**To do:** Please filter the entries for the word "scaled" and copy every line that has it.

**Data listing:**
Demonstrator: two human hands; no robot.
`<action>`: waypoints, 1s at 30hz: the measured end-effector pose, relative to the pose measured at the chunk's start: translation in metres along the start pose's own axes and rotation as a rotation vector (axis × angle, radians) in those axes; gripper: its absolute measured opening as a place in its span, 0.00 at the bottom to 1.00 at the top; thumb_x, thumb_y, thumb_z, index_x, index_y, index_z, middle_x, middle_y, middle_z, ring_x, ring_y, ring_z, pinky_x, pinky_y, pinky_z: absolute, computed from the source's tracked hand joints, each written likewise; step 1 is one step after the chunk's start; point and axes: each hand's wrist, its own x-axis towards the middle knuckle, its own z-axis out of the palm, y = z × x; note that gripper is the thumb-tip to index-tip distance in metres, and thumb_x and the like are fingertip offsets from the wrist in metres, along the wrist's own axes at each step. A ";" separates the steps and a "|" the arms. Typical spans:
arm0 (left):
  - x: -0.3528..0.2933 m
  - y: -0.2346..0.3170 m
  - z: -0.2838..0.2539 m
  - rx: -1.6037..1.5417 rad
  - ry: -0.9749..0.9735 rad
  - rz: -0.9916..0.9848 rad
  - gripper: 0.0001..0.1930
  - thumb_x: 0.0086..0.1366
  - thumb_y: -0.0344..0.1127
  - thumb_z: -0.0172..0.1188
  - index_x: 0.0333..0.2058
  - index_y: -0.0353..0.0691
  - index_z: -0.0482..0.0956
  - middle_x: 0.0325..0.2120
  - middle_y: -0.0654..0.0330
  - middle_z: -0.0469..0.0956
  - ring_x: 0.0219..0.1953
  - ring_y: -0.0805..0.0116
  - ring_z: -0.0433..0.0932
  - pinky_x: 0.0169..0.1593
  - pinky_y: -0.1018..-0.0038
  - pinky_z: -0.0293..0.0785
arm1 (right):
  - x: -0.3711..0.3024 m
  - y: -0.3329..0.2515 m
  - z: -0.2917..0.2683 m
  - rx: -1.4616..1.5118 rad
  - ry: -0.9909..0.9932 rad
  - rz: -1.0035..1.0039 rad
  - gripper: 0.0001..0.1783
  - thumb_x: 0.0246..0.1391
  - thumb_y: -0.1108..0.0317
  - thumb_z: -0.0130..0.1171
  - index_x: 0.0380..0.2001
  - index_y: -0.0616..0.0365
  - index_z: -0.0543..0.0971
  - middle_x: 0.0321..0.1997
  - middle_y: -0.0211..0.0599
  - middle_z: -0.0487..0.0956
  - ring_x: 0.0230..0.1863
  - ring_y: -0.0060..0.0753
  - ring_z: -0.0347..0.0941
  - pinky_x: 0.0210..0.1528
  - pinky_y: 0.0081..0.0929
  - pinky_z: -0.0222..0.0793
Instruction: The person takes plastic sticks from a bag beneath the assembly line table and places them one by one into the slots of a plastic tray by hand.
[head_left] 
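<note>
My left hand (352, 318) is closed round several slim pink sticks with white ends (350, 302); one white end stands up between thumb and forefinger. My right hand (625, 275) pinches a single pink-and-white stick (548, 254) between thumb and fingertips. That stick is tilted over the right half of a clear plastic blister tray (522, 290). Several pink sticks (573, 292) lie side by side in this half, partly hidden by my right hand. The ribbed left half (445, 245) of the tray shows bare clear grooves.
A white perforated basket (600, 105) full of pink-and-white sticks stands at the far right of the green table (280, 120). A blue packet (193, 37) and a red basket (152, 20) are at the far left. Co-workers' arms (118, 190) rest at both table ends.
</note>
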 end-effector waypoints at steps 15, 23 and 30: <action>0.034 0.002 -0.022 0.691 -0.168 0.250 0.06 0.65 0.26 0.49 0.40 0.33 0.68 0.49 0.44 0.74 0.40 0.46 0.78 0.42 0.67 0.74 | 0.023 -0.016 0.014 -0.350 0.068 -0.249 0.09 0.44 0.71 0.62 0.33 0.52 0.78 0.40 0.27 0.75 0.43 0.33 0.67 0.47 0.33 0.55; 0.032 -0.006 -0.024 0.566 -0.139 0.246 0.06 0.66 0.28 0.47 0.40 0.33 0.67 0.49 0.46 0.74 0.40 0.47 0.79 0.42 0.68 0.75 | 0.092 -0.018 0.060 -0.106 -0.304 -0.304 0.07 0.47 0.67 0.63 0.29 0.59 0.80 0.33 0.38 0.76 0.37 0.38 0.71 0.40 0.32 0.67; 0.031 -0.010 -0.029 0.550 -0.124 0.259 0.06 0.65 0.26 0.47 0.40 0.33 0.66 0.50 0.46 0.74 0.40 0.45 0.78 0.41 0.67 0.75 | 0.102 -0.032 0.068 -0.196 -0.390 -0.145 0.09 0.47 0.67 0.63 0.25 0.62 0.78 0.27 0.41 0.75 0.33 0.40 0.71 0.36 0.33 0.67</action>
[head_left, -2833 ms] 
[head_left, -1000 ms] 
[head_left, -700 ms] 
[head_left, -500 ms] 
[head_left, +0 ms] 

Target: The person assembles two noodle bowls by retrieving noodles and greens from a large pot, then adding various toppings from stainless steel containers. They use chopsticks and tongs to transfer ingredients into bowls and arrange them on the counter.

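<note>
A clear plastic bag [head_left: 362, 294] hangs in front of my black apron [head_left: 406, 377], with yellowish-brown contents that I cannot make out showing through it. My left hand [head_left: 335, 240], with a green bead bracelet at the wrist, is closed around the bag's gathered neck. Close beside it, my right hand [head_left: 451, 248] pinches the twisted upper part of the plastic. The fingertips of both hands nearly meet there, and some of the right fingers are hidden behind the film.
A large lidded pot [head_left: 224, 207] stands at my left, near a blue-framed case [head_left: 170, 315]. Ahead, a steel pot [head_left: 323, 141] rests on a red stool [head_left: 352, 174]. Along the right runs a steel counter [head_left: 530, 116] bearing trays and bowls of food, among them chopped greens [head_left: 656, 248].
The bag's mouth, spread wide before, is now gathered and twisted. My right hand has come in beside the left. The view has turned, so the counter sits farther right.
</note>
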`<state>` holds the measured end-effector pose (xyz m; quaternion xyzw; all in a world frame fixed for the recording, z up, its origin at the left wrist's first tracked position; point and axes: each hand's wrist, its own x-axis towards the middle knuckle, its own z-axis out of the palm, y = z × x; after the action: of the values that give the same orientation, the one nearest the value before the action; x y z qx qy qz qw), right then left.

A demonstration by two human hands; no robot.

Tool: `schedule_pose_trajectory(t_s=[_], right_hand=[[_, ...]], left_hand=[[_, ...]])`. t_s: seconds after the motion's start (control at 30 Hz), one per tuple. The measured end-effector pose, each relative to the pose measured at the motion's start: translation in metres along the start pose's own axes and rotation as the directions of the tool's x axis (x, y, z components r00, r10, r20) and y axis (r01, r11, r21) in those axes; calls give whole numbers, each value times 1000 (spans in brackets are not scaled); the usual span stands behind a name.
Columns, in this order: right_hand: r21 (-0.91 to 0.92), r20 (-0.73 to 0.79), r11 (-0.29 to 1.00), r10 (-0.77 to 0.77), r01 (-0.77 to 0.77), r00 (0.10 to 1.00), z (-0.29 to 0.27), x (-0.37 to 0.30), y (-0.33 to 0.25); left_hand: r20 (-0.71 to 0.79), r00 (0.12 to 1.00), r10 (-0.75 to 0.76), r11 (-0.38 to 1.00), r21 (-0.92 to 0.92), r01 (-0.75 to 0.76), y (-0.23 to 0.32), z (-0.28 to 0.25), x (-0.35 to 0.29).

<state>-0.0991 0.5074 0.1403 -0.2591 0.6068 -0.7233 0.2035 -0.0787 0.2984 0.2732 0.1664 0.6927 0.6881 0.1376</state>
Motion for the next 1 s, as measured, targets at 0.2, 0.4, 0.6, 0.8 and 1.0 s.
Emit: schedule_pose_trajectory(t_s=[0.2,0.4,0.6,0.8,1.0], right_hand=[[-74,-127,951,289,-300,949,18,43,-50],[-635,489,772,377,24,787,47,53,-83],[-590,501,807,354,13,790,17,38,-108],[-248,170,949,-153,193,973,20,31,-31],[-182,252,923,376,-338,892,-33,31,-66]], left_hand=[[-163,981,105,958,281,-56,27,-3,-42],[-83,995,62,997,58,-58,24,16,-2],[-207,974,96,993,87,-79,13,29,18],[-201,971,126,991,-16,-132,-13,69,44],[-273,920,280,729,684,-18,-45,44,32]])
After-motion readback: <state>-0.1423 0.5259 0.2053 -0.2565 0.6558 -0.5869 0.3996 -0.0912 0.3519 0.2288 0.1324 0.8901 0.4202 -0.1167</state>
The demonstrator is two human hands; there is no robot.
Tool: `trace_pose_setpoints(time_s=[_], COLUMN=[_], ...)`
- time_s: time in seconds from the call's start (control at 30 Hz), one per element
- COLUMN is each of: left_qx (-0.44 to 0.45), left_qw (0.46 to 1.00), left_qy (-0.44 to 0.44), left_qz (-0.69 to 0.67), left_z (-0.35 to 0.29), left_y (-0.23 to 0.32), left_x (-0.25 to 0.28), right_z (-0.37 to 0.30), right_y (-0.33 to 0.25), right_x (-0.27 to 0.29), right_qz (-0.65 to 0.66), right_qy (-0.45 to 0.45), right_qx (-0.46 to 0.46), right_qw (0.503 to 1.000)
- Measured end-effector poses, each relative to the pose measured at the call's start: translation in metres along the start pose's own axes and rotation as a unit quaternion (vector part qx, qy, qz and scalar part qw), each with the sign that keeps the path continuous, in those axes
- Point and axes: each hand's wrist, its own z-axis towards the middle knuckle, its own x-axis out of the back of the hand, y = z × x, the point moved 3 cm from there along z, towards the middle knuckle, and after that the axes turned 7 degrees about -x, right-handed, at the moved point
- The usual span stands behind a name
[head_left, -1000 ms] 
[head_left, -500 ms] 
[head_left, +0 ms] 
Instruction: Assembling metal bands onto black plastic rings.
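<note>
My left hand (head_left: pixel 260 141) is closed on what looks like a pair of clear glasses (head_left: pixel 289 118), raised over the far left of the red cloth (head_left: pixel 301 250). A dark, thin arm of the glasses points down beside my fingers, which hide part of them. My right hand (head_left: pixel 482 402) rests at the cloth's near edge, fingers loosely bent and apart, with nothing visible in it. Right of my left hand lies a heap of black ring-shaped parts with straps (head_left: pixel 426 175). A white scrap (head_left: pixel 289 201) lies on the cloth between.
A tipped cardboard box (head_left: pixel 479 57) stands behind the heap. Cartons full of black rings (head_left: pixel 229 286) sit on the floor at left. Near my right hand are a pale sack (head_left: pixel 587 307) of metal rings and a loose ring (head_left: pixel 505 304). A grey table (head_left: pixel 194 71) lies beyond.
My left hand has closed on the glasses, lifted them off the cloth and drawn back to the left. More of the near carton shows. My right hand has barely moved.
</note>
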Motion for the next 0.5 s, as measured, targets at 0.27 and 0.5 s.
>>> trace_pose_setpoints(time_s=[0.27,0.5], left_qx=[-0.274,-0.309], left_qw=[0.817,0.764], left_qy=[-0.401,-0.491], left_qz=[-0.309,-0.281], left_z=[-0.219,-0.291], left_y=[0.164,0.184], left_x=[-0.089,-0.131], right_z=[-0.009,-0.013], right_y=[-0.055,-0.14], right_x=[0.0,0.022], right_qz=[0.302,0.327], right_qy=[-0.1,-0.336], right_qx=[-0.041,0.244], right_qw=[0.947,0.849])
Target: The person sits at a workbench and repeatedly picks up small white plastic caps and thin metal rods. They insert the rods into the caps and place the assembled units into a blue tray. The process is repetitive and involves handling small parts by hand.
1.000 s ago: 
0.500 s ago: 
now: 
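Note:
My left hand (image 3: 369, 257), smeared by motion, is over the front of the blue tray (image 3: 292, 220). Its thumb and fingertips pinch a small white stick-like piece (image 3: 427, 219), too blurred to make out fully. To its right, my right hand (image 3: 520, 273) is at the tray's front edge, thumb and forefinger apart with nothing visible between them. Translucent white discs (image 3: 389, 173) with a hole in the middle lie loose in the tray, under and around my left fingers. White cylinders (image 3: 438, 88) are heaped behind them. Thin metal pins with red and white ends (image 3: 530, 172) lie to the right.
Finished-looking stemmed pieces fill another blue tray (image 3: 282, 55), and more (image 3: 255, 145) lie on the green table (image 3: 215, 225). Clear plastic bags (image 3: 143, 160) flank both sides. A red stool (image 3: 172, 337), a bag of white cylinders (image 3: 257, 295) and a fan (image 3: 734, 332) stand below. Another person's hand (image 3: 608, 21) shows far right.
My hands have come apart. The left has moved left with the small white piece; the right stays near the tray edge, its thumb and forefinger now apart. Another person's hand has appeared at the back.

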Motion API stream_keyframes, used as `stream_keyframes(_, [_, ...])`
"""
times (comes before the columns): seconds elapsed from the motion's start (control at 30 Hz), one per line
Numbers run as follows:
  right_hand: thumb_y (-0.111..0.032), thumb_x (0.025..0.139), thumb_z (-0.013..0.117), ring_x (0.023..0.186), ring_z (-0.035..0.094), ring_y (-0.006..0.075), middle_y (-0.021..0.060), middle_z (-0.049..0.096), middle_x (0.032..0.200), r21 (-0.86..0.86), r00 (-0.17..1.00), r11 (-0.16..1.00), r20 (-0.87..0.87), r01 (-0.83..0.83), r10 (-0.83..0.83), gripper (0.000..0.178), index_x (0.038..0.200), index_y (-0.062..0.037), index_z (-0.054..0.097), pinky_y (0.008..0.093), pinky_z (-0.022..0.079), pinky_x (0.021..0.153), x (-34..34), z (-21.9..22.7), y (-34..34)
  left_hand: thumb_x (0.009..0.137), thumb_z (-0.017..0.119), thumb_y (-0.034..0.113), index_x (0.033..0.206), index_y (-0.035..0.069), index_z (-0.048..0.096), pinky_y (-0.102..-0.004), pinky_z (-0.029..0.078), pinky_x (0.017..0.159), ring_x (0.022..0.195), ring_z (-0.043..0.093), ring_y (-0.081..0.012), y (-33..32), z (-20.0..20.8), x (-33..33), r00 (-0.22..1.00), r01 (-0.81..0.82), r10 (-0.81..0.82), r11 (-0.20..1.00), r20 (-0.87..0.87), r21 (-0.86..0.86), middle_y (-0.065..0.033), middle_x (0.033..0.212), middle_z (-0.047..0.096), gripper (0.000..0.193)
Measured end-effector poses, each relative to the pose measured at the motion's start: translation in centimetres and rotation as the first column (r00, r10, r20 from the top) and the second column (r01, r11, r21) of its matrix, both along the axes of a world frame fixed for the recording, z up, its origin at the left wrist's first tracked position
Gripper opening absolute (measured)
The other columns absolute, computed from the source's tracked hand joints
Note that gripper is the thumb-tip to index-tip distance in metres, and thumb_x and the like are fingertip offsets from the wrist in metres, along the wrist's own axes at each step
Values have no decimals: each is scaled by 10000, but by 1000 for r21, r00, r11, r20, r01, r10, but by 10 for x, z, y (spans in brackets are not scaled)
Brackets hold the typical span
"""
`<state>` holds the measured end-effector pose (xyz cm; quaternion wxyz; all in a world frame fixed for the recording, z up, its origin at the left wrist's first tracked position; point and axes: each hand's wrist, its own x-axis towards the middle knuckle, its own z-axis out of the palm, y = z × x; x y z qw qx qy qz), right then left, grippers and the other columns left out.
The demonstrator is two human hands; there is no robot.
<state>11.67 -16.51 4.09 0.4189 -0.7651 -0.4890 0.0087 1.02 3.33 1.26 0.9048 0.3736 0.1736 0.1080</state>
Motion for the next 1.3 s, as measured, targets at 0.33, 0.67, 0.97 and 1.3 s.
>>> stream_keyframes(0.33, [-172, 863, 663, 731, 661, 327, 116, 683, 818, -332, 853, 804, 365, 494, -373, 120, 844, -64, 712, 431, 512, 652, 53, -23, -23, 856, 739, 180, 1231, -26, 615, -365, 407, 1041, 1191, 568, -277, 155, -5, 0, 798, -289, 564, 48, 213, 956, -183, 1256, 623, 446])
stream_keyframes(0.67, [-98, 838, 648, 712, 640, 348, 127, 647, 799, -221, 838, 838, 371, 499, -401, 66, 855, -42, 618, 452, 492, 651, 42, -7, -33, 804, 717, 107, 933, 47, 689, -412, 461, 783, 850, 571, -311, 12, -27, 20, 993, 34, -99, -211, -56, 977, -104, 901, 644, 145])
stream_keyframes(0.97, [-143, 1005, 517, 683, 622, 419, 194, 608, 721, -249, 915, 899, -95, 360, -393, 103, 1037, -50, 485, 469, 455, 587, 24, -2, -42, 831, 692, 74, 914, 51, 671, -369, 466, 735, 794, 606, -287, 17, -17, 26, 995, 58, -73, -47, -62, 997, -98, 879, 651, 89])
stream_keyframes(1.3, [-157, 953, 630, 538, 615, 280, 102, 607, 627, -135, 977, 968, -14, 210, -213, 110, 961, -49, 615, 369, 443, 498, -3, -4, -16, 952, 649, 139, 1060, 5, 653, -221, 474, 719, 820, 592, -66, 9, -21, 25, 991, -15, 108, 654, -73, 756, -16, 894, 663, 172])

**Exercise response:**
Tool: `schedule_pose_trajectory(t_s=[_], right_hand=[[_, ...]], left_hand=[[_, ...]])`. t_s: seconds after the motion's start (control at 30 Hz), one per tuple. The measured end-effector pose, each relative to the pose measured at the motion's start: translation in metres along the start pose's own axes and rotation as the directions of the tool's x axis (x, y, z components r00, r10, r20) and y axis (r01, r11, r21) in those axes; calls give whole numbers, each value times 1000 (spans in brackets are not scaled); the usual span stands behind a name.
Values have no decimals: each is scaled by 10000, but by 1000 for r21, r00, r11, r20, r01, r10, but by 10 for x, z, y (spans in brackets are not scaled)

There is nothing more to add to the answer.